* **PROBLEM TO SOLVE**: Would you please transcribe the listing exactly, with no images?

* **INFORMATION SHOWN**:
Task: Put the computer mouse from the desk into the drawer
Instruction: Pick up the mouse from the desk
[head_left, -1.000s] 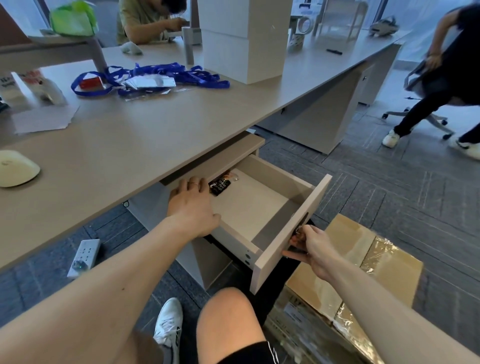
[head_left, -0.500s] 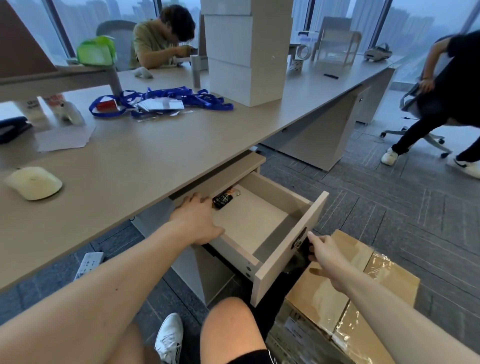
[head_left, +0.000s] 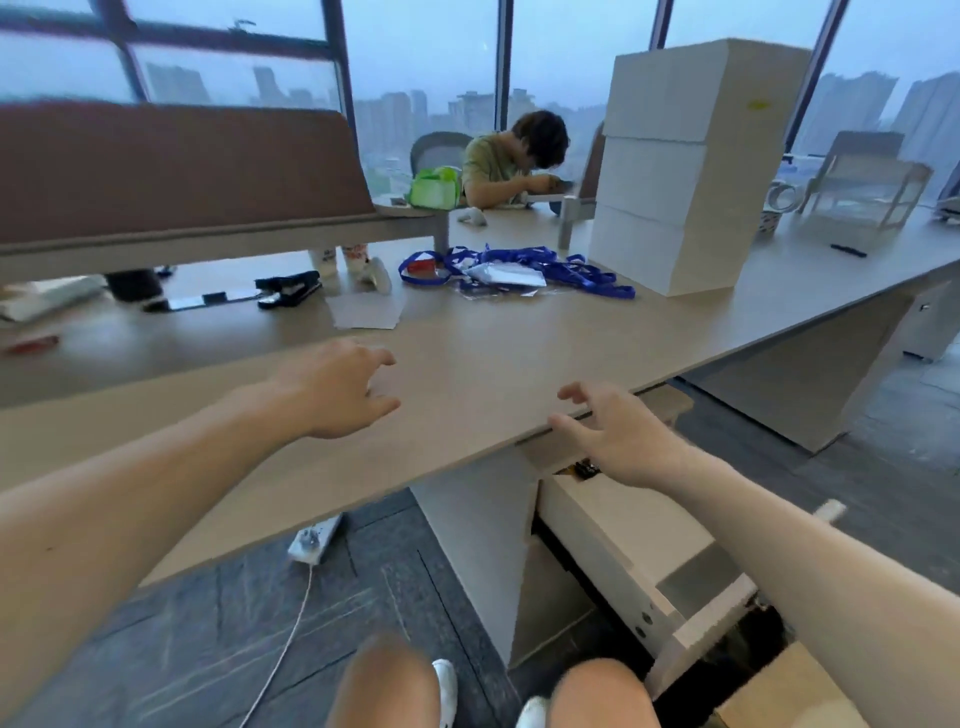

* **REPLY TO THE EXERCISE**:
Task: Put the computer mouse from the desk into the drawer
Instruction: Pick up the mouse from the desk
[head_left, -1.000s] 
[head_left, -0.500s] 
[head_left, +0.000s] 

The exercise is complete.